Give the data again exactly, without its images.

━━ Exercise data

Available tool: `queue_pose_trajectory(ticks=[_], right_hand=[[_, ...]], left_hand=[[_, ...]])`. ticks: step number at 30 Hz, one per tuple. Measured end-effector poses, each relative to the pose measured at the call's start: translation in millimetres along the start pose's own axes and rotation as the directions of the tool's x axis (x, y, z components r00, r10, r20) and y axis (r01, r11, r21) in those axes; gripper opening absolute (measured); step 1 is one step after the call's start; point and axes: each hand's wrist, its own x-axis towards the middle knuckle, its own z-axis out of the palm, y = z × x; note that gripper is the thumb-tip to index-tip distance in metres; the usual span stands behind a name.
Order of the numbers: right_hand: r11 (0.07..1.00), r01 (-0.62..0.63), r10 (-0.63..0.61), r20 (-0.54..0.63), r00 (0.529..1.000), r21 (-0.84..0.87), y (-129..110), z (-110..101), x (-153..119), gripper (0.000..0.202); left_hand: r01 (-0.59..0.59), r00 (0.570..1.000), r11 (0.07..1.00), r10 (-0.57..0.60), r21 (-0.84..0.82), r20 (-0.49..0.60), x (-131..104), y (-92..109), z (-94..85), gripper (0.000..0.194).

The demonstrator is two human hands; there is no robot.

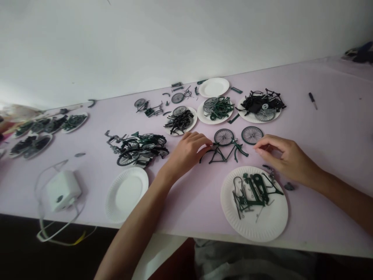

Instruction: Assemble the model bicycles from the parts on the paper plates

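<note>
A small green bicycle frame lies on the pink table between my hands. My left hand has its thumb and fingertips closed at the frame's left end, by a dark part there. One spoked wheel lies just behind the frame, touching or nearly touching it. My right hand is beside a second wheel, fingertips pinched near its lower right edge; whether they hold something small is hidden. In front, a paper plate bears green bars, a chain-cover shape and thin metal pieces.
Assembled toy bicycles stand left of my left arm, behind a bare plate. Plates of dark parts line the back. A screwdriver lies back right; a white box with cables sits at the left.
</note>
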Motion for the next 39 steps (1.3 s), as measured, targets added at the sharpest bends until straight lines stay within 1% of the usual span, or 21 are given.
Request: queue_pose_trajectory(ticks=[3,8,14,19,26,28,33,37,39], right_hand=[[1.0,-0.001,0.001,0.008,1.0,-0.004,-0.6,-0.4,0.2,0.016],[1.0,0.006,-0.005,0.011,1.0,-0.011,1.4,-0.4,0.3,0.014],[0.999,0.017,-0.017,0.003,1.0,-0.037,1.1,0.1,1.1,0.015],[0.999,0.014,-0.014,0.005,1.0,-0.042,1.8,0.4,0.6,0.013],[0.998,-0.038,0.039,0.013,0.999,-0.049,1.5,0.2,0.8,0.011],[0.998,-0.035,0.036,0.01,0.999,-0.049,0.7,0.3,1.2,0.012],[0.998,-0.033,0.034,0.017,0.999,-0.055,-1.1,0.1,0.8,0.014],[0.997,-0.052,0.054,0.025,0.998,-0.059,-0.3,-0.2,-0.2,0.017],[0.995,-0.075,0.076,0.016,0.997,-0.059,1.1,0.1,-0.7,0.02]], left_hand=[[0.009,1.0,1.0,-0.008,0.025,-0.027,0.3,0.2,2.6,0.011],[0.031,0.999,1.0,-0.031,-0.001,-0.021,1.3,-0.5,0.9,0.006],[0.02,0.999,1.0,-0.019,0.019,-0.04,1.1,-1.1,-5.2,0.014],[-0.009,1.0,0.998,0.01,0.055,-0.026,0.7,-2.9,-1.6,0.015],[-0.04,0.999,0.996,0.039,0.084,0.009,1.0,-0.5,-0.1,0.019],[-0.036,0.999,0.996,0.035,0.083,0.008,1.6,0.8,-0.8,0.019],[-0.01,0.999,0.999,0.011,0.041,-0.039,2.7,1.7,-1.2,0.015],[-0.045,0.999,0.999,0.045,0.017,-0.007,2.7,1.0,1.4,0.014],[-0.045,0.999,0.999,0.045,0.008,0.003,2.6,1.2,1.5,0.013]])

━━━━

_Task response:_
Available tool: `queue_pose_trajectory(ticks=[_], right_hand=[[_, ...]], left_hand=[[_, ...]])`. ticks: step number at 30 Hz, one per tuple. Measured end-effector poses, each relative to the pose measured at the call's start: translation in millimetres along the start pose's own axes and rotation as the directions of the tool's x axis (x, y, z components r00, r10, r20) and y axis (r01, r11, r21) in those axes; gripper opening absolute (measured); step 1 is one step after the call's start; point and axes: each hand's wrist, its own x-axis towards the middle knuckle, its own z-axis out of the palm, y = z × x; note that gripper is the thumb-tip to index-tip distance in metres; the usual span stands behind a name.
Order of the numbers: right_hand: r11 (0.07..1.00), r01 (-0.62..0.63), r10 (-0.63..0.61), r20 (-0.54..0.63), r00 (0.529..1.000), r21 (-0.84..0.87), y (-129..110), z (-110..101), x (-153..119), gripper (0.000..0.202); left_hand: r01 (-0.59..0.59), r00 (0.570..1.000), r11 (0.07..1.00), r10 (-0.57..0.60), r21 (-0.84..0.82), r20 (-0.49..0.60), x (-131..104), y (-92..109), z (-94..85), gripper (0.000..0.194).

The demonstrator is two human hands; there is no robot.


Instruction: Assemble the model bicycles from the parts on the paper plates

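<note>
A small green bicycle frame lies on the pink table between my hands. My left hand has its thumb and fingertips closed at the frame's left end, by a dark part there. One spoked wheel lies just behind the frame, touching or nearly touching it. My right hand is beside a second wheel, fingertips pinched near its lower right edge; whether they hold something small is hidden. In front, a paper plate bears green bars, a chain-cover shape and thin metal pieces.
Assembled toy bicycles stand left of my left arm, behind a bare plate. Plates of dark parts line the back. A screwdriver lies back right; a white box with cables sits at the left.
</note>
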Motion for the next 39 steps (1.3 s), as measured, targets added at the sharpest bends until straight lines stay within 1% of the usual span, or 21 are given.
Request: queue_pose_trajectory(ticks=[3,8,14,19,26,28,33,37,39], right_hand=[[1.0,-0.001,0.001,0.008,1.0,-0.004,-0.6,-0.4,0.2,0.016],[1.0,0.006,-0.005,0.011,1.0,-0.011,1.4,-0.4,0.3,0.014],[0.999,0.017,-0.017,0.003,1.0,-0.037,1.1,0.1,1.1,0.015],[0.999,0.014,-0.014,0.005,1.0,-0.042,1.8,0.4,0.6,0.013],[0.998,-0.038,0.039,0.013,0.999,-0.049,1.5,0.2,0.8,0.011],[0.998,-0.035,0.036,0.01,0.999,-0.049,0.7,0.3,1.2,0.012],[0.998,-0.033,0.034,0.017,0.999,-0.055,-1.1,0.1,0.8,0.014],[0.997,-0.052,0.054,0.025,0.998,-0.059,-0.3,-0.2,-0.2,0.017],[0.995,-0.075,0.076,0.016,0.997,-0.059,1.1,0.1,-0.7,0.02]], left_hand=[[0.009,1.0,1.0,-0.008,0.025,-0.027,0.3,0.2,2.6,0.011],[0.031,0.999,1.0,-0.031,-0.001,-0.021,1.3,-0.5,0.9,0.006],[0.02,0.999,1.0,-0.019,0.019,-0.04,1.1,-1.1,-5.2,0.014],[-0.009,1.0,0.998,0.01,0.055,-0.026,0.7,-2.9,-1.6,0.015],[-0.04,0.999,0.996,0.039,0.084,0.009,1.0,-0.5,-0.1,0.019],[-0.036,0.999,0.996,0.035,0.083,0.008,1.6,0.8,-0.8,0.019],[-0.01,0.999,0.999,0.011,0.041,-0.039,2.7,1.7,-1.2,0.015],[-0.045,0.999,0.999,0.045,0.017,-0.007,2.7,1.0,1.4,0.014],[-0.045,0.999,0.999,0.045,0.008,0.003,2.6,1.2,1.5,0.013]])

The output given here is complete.